Work instruction
Find the word "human" in the data, then copy each line where it is found.

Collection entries
──────

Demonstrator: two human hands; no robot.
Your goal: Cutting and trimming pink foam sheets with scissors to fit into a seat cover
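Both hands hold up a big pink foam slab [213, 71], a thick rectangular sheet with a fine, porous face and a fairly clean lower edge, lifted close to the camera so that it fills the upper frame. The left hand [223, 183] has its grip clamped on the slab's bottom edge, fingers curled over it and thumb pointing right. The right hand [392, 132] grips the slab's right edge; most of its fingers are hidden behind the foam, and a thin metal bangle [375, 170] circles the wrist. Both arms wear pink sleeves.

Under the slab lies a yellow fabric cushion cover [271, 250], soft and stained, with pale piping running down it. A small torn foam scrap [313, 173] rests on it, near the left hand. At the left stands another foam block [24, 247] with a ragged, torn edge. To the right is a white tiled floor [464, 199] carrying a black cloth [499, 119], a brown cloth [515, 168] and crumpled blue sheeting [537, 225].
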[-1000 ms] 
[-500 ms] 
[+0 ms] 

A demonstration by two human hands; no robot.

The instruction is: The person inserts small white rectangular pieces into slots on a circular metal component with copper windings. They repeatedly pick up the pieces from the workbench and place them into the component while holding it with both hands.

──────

Task response
Demonstrator: two human hands; no robot.
A demonstration by two human hands; no robot.

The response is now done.